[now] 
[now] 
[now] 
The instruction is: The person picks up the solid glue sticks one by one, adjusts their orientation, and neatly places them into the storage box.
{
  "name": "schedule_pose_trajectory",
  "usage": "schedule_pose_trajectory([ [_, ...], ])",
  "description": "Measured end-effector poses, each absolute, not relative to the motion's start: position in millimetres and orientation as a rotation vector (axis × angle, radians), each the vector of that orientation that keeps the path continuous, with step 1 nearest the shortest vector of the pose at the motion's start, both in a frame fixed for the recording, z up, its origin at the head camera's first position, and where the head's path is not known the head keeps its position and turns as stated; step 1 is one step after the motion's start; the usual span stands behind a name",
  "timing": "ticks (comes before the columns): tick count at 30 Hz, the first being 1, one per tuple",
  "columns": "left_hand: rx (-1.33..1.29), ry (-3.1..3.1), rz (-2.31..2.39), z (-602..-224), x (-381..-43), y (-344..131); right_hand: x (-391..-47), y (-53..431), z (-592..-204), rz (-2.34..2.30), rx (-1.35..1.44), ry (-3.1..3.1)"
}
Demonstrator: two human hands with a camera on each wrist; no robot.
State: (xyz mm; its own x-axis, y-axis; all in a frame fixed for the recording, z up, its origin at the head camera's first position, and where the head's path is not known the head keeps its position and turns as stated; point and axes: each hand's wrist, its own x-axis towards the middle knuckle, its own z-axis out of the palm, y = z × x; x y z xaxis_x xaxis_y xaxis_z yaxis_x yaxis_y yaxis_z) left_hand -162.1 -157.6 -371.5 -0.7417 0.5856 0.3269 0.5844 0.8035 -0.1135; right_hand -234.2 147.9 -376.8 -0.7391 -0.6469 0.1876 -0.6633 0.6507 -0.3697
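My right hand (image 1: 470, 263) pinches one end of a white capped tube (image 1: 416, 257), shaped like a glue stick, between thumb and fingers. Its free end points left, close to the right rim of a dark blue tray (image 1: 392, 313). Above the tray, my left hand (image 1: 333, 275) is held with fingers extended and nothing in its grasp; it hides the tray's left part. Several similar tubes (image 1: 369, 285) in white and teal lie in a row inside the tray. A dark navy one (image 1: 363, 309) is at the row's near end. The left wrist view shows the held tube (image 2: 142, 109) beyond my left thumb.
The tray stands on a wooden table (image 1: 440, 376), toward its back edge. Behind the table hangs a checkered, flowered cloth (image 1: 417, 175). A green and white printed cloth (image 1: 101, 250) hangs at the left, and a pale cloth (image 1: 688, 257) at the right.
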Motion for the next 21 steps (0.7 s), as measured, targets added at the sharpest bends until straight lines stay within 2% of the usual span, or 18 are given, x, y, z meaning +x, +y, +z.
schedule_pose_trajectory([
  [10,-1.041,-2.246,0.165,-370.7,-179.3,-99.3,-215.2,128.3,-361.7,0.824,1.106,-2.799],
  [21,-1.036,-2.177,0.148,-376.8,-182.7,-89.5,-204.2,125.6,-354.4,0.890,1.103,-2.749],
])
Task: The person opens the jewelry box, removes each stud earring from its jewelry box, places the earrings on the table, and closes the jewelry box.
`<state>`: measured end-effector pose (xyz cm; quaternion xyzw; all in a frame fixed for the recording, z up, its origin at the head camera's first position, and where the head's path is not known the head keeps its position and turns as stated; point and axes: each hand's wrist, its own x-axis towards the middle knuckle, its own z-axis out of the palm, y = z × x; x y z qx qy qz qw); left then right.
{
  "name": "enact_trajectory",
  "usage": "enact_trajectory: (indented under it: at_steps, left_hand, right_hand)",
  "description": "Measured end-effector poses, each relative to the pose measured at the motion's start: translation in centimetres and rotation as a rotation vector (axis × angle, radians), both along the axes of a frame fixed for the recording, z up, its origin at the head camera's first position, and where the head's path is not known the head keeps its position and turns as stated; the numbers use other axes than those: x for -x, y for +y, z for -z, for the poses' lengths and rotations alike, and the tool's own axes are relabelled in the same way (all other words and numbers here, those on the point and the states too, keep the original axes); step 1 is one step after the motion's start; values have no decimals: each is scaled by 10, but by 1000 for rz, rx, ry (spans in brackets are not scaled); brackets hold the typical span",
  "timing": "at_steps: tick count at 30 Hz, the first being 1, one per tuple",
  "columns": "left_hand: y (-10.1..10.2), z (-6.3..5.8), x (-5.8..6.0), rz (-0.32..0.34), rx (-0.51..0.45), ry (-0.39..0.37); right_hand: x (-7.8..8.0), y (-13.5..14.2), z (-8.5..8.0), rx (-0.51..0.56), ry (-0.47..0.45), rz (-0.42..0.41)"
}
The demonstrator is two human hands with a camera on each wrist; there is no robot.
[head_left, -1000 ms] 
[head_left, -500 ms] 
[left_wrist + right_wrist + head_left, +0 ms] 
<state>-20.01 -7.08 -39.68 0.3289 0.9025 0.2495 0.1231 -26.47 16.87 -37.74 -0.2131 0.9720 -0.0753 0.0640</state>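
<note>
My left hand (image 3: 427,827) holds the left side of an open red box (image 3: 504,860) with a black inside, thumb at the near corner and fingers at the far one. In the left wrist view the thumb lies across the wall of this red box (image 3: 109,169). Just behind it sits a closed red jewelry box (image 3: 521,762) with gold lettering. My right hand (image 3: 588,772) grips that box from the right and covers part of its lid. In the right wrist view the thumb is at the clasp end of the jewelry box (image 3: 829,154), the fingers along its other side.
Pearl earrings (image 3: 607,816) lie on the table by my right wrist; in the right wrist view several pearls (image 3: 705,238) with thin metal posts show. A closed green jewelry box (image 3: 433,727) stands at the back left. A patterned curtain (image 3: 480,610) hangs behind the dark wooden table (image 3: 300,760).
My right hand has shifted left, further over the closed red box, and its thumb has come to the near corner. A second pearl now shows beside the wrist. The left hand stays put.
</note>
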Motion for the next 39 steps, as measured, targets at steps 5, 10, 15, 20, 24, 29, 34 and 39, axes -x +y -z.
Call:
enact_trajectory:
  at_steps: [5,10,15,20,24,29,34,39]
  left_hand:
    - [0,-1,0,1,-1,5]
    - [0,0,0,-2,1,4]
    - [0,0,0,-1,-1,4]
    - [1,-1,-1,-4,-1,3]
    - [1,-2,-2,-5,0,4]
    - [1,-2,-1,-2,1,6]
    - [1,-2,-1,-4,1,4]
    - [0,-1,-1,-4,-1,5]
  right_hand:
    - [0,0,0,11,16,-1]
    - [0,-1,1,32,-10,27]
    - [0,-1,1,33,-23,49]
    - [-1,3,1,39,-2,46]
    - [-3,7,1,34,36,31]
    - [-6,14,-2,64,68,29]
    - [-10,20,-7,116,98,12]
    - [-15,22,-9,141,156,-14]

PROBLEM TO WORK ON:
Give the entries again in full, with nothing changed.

SOLUTION FOR THIS TASK:
[now] 
[now] 
[now] 
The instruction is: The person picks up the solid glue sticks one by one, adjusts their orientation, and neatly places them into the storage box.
{
  "name": "schedule_pose_trajectory",
  "usage": "schedule_pose_trajectory([ [_, ...], ])",
  "description": "Measured end-effector poses, each absolute, not relative to the motion's start: position in millimetres and orientation as a rotation vector (axis × angle, radians), each the vector of that orientation that keeps the path continuous, with step 1 nearest the shortest vector of the pose at the motion's start, both in a frame fixed for the recording, z up, its origin at the head camera's first position, and where the head's path is not known the head keeps its position and turns as stated; step 1 is one step after the motion's start; the usual span stands behind a name",
  "timing": "ticks (comes before the columns): tick count at 30 Hz, the first being 1, one per tuple",
  "columns": "left_hand: rx (-1.33..1.29), ry (-3.1..3.1), rz (-2.31..2.39), z (-602..-224), x (-381..-43), y (-344..131); right_hand: x (-391..-47), y (-53..431), z (-592..-204), rz (-2.34..2.30), rx (-1.35..1.44), ry (-3.1..3.1)"
}
Demonstrator: two human hands with a camera on each wrist; no robot.
State: (xyz mm; its own x-axis, y-axis; all in a frame fixed for the recording, z up, its origin at the head camera's first position, and where the head's path is not known the head keeps its position and turns as stated; point and axes: each hand's wrist, its own x-axis towards the middle knuckle, its own z-axis out of the palm, y = z × x; x y z xaxis_x xaxis_y xaxis_z yaxis_x yaxis_y yaxis_z) left_hand -162.1 -157.6 -371.5 -0.7417 0.5856 0.3269 0.5844 0.8035 -0.1135; right_hand -234.2 147.9 -376.8 -0.7391 -0.6469 0.1876 -0.6633 0.6507 -0.3697
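My right hand (image 1: 470, 263) pinches one end of a white capped tube (image 1: 416, 257), shaped like a glue stick, between thumb and fingers. Its free end points left, close to the right rim of a dark blue tray (image 1: 392, 313). Above the tray, my left hand (image 1: 333, 275) is held with fingers extended and nothing in its grasp; it hides the tray's left part. Several similar tubes (image 1: 369, 285) in white and teal lie in a row inside the tray. A dark navy one (image 1: 363, 309) is at the row's near end. The left wrist view shows the held tube (image 2: 142, 109) beyond my left thumb.
The tray stands on a wooden table (image 1: 440, 376), toward its back edge. Behind the table hangs a checkered, flowered cloth (image 1: 417, 175). A green and white printed cloth (image 1: 101, 250) hangs at the left, and a pale cloth (image 1: 688, 257) at the right.
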Motion for the next 21 steps (0.7 s), as measured, targets added at the sharpest bends until straight lines stay within 2% of the usual span, or 18 are given, x, y, z meaning +x, +y, +z.
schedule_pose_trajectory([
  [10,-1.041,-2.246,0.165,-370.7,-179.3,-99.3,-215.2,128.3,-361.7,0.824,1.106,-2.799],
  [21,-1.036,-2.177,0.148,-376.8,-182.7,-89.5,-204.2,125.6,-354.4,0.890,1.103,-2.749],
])
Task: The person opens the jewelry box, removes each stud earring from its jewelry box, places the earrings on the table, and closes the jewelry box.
`<state>`: measured end-effector pose (xyz cm; quaternion xyzw; all in a frame fixed for the recording, z up, its origin at the head camera's first position, and where the head's path is not known the head keeps its position and turns as stated; point and axes: each hand's wrist, its own x-axis towards the middle knuckle, its own z-axis out of the palm, y = z × x; x y z qx qy qz qw); left then right.
{
  "name": "enact_trajectory",
  "usage": "enact_trajectory: (indented under it: at_steps, left_hand, right_hand)",
  "description": "Measured end-effector poses, each relative to the pose measured at the motion's start: translation in centimetres and rotation as a rotation vector (axis × angle, radians), both along the axes of a frame fixed for the recording, z up, its origin at the head camera's first position, and where the head's path is not known the head keeps its position and turns as stated; the numbers use other axes than those: x for -x, y for +y, z for -z, for the poses' lengths and rotations alike, and the tool's own axes are relabelled in the same way (all other words and numbers here, those on the point and the states too, keep the original axes); step 1 is one step after the motion's start; values have no decimals: each is scaled by 10, but by 1000 for rz, rx, ry (spans in brackets are not scaled); brackets hold the typical span",
  "timing": "at_steps: tick count at 30 Hz, the first being 1, one per tuple",
  "columns": "left_hand: y (-10.1..10.2), z (-6.3..5.8), x (-5.8..6.0), rz (-0.32..0.34), rx (-0.51..0.45), ry (-0.39..0.37); right_hand: x (-7.8..8.0), y (-13.5..14.2), z (-8.5..8.0), rx (-0.51..0.56), ry (-0.47..0.45), rz (-0.42..0.41)"
}
The demonstrator is two human hands with a camera on each wrist; there is no robot.
[head_left, -1000 ms] 
[head_left, -500 ms] 
[left_wrist + right_wrist + head_left, +0 ms] 
<state>-20.01 -7.08 -39.68 0.3289 0.9025 0.2495 0.1231 -26.47 16.87 -37.74 -0.2131 0.9720 -0.0753 0.0640</state>
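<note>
My left hand (image 3: 427,827) holds the left side of an open red box (image 3: 504,860) with a black inside, thumb at the near corner and fingers at the far one. In the left wrist view the thumb lies across the wall of this red box (image 3: 109,169). Just behind it sits a closed red jewelry box (image 3: 521,762) with gold lettering. My right hand (image 3: 588,772) grips that box from the right and covers part of its lid. In the right wrist view the thumb is at the clasp end of the jewelry box (image 3: 829,154), the fingers along its other side.
Pearl earrings (image 3: 607,816) lie on the table by my right wrist; in the right wrist view several pearls (image 3: 705,238) with thin metal posts show. A closed green jewelry box (image 3: 433,727) stands at the back left. A patterned curtain (image 3: 480,610) hangs behind the dark wooden table (image 3: 300,760).
My right hand has shifted left, further over the closed red box, and its thumb has come to the near corner. A second pearl now shows beside the wrist. The left hand stays put.
</note>
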Motion for the next 39 steps, as measured, targets at steps 5, 10, 15, 20, 24, 29, 34 and 39, axes -x +y -z.
Call:
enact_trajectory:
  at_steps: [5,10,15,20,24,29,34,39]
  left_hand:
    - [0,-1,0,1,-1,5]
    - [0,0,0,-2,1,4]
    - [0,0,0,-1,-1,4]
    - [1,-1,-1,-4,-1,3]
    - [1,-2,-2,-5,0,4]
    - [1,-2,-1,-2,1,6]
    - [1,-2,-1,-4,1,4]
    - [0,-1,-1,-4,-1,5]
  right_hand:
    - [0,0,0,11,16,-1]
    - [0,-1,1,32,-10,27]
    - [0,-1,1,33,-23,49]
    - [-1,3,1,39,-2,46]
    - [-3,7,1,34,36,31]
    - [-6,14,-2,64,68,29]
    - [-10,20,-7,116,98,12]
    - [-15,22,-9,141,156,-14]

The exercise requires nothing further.